**Your goal:** From the entries below, copy out every line with "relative" in it.

**Records from a collection:**
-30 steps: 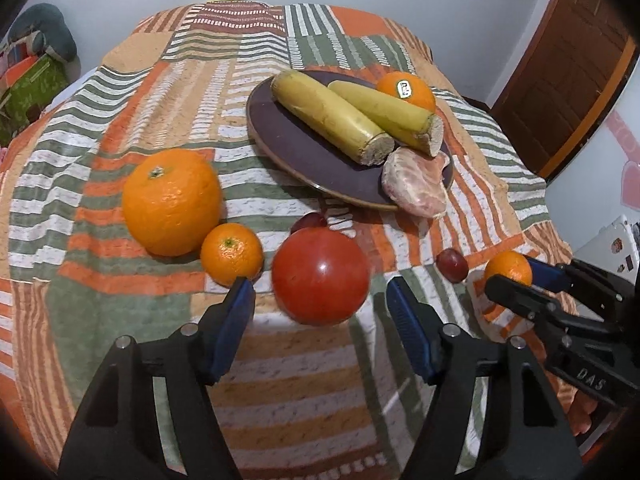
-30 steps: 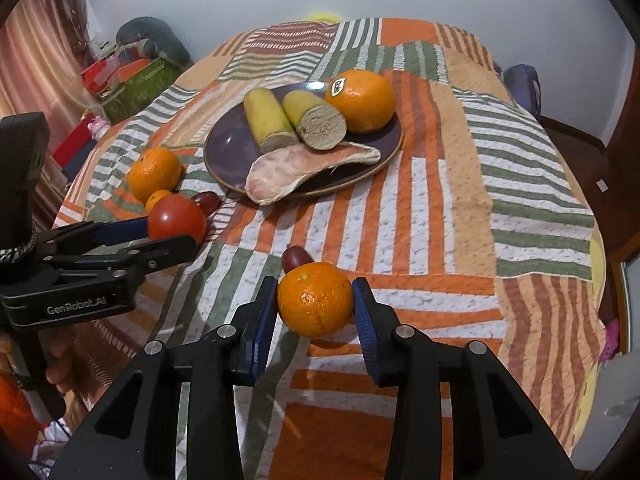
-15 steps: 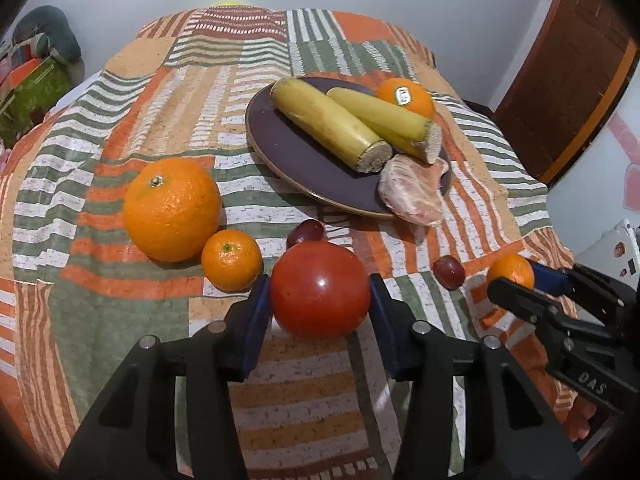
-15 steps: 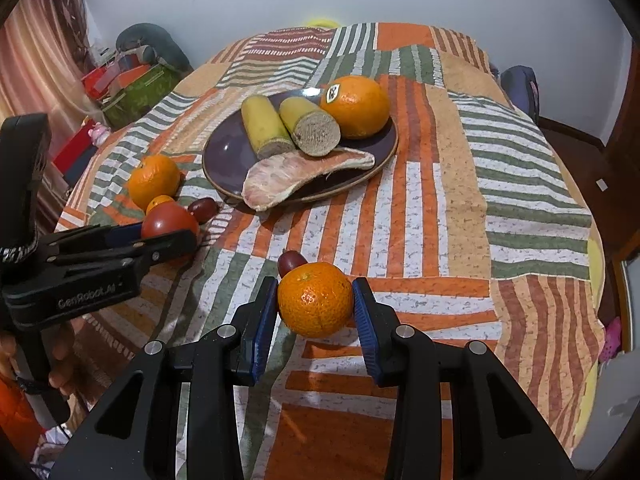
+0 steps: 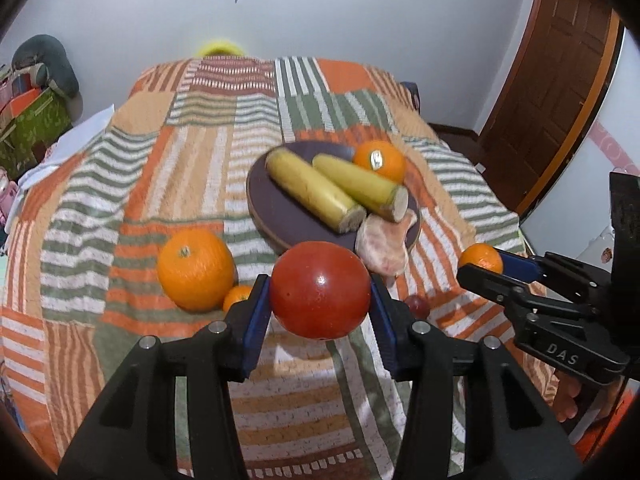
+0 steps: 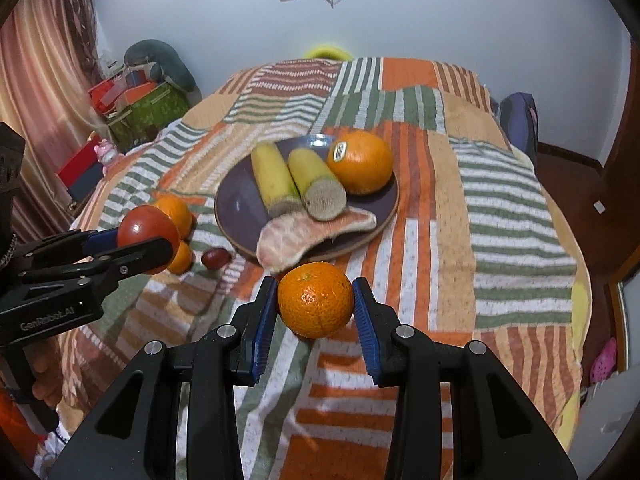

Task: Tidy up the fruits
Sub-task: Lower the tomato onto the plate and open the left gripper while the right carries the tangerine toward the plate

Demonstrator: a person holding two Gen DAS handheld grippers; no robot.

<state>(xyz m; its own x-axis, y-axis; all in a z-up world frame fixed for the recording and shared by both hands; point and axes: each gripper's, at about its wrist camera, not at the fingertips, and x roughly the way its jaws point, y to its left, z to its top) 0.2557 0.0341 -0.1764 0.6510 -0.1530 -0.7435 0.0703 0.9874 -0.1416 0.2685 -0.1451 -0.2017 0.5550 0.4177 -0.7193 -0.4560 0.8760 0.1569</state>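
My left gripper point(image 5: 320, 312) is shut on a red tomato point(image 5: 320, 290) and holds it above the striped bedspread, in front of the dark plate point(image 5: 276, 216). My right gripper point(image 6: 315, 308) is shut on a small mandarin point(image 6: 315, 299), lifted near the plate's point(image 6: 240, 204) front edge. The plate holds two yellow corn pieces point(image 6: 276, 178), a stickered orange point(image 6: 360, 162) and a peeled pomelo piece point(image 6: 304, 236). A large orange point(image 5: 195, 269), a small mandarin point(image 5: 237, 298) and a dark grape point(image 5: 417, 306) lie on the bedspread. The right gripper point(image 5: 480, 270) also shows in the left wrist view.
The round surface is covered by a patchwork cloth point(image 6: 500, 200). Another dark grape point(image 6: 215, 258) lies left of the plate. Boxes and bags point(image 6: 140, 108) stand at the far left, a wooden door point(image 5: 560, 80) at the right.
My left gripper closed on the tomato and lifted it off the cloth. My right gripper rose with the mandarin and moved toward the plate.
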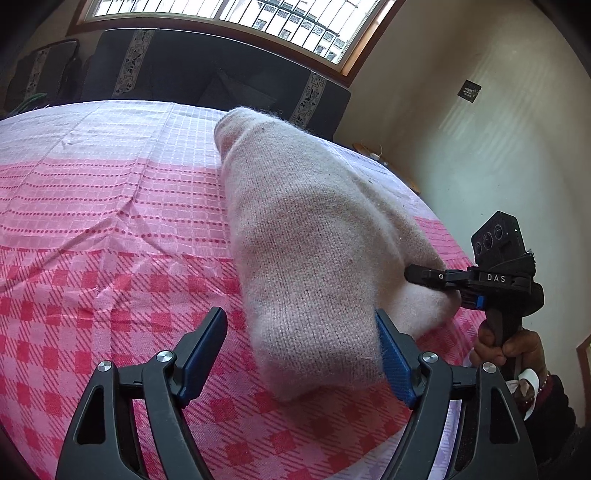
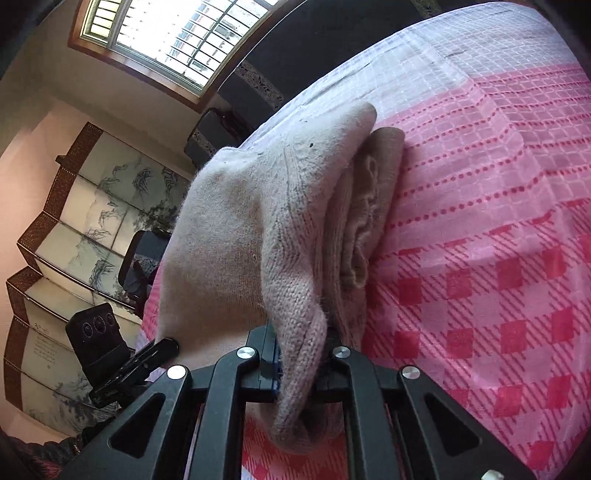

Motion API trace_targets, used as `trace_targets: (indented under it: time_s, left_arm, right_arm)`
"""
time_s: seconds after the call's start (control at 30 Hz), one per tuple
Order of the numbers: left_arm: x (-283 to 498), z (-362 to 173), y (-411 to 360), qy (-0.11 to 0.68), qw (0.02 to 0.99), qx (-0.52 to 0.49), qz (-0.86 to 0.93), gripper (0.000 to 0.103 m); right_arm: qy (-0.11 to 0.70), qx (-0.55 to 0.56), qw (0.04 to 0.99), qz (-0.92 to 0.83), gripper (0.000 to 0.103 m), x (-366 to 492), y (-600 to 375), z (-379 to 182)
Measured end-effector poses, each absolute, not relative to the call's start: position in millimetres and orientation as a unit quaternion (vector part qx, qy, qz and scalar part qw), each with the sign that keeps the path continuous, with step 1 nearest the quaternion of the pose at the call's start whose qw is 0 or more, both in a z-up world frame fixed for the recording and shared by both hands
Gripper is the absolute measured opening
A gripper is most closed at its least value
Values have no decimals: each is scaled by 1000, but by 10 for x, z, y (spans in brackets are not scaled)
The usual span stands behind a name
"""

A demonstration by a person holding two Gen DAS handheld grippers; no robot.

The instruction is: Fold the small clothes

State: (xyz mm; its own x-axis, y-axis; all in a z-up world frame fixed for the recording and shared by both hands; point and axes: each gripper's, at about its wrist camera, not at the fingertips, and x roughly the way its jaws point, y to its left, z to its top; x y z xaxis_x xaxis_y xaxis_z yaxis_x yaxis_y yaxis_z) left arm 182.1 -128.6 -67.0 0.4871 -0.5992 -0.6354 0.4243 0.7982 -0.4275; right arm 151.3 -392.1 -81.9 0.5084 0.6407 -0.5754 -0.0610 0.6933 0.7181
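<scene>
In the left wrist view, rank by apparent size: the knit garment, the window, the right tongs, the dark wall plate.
1. knit garment
2. window, cropped by the frame, so partly unsure
3. right tongs
4. wall plate

Hidden parts around the fuzzy pale-pink knitted garment (image 2: 258,229)

In the right wrist view the right tongs (image 2: 295,365) have their pads buried in the knit — only the black frame shows. The left tongs (image 2: 162,349) are covered past one black tip there. In the left wrist view the garment's far side cannot be seen, and it hides part of the pink checked cloth (image 1: 110,240) beneath. The hand (image 1: 502,347) on the right handle is cut off at the sleeve — the small label (image 1: 469,89) on the wall is too small to read.
</scene>
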Motion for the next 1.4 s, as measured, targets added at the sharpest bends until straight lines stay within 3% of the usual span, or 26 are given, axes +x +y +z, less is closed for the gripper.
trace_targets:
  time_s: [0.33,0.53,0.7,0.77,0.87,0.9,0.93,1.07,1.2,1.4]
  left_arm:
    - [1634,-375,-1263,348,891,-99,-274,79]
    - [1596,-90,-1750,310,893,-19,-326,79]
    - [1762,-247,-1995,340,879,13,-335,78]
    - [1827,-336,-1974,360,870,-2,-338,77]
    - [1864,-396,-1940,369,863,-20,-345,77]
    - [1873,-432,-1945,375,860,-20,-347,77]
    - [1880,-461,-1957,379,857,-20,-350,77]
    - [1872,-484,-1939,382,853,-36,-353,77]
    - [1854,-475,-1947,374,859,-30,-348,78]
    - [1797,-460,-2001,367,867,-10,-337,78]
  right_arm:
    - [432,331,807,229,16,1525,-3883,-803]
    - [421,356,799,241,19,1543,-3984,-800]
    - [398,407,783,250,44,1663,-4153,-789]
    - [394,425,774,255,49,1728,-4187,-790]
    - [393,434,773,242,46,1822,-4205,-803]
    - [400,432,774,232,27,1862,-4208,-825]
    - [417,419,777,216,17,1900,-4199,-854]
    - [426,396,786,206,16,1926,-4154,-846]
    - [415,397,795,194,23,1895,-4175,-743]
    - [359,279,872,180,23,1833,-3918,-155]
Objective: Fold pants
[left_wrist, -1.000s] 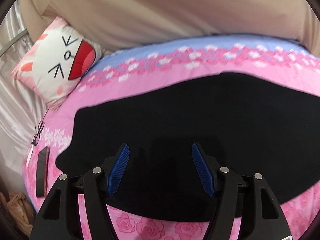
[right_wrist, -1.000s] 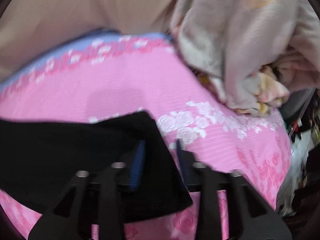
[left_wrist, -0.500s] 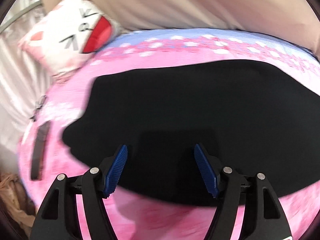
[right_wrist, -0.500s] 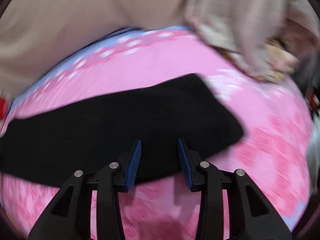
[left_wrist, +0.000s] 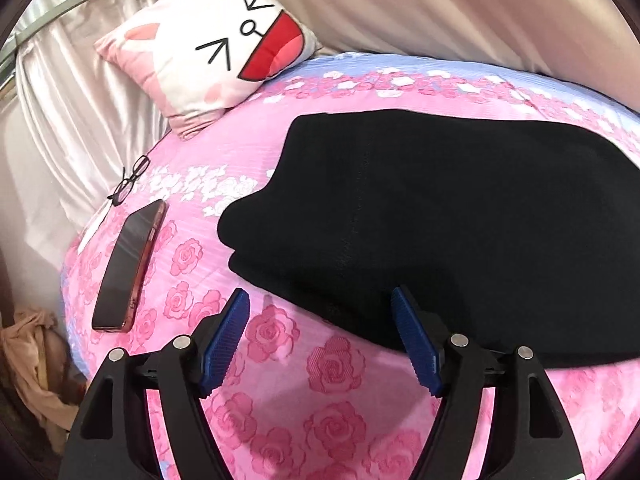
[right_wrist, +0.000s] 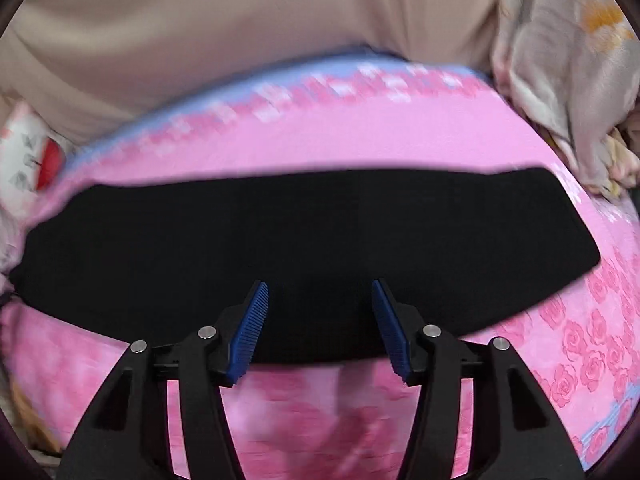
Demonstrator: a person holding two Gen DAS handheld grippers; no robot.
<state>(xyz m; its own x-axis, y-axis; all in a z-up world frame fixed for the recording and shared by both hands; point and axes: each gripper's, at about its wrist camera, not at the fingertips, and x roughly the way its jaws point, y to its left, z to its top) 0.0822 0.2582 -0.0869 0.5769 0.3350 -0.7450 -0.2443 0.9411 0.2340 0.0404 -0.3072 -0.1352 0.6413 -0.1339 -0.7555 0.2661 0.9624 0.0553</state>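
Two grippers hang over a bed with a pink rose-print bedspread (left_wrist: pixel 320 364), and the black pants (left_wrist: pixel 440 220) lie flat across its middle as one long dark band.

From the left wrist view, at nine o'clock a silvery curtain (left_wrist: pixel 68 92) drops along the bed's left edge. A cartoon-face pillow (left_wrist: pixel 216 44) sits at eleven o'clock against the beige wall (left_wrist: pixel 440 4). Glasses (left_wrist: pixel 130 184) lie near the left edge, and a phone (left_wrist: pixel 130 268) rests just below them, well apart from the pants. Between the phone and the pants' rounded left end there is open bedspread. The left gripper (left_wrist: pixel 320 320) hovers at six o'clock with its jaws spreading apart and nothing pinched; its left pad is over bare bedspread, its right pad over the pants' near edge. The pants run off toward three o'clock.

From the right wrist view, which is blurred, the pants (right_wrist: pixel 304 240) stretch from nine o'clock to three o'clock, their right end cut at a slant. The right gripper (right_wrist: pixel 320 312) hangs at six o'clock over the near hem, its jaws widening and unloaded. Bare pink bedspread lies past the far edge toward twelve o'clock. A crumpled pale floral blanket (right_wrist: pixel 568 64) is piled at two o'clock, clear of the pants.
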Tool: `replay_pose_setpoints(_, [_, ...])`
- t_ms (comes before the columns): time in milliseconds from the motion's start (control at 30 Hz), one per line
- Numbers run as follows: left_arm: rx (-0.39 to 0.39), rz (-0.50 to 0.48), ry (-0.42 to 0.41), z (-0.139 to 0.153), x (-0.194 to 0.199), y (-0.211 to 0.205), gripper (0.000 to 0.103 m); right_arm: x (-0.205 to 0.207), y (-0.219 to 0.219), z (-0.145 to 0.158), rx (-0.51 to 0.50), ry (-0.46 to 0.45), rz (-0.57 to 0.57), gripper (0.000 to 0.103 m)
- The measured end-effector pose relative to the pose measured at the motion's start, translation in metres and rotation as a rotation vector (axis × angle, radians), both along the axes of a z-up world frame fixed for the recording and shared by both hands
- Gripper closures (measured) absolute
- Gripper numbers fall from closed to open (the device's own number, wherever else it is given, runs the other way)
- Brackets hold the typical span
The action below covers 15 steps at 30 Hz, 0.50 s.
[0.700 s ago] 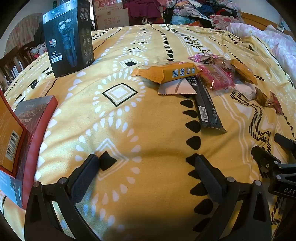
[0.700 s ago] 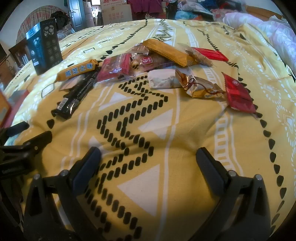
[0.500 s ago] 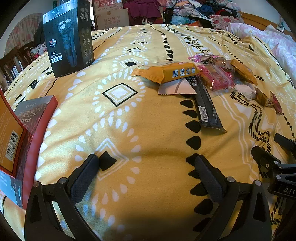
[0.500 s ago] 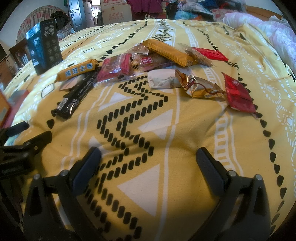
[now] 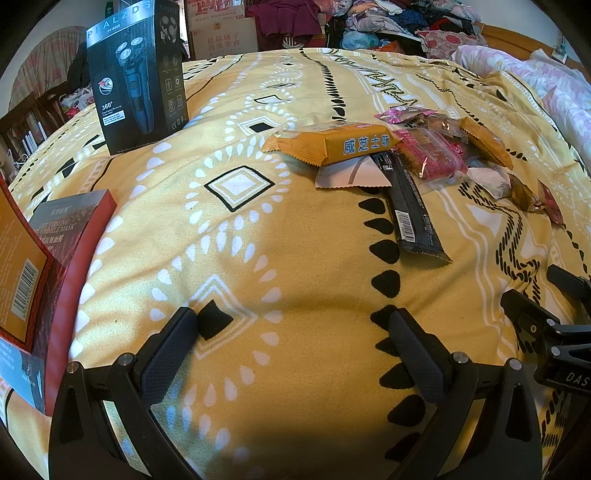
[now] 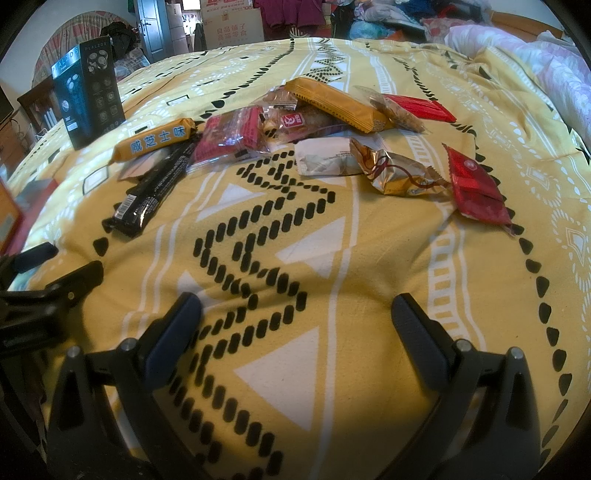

**Result below:**
Measured end-effector poses, each absolute, not relative to the call's start: position in millimetres and orientation as a unit quaternion (vector part qx, qy, qz and scalar part qw), each with the sign that keeps the path continuous, with step 1 nearest the quaternion of the pose at the call's start whose qw is 0 or more, both in a z-up world frame fixed for the recording and shared by both hands
- The measured end-effector pose relative to the pose measured at the motion's start, translation in metres and rotation as a rotation vector (axis × angle, radians), both along the axes of a z-up world frame fixed for the recording and shared by both hands

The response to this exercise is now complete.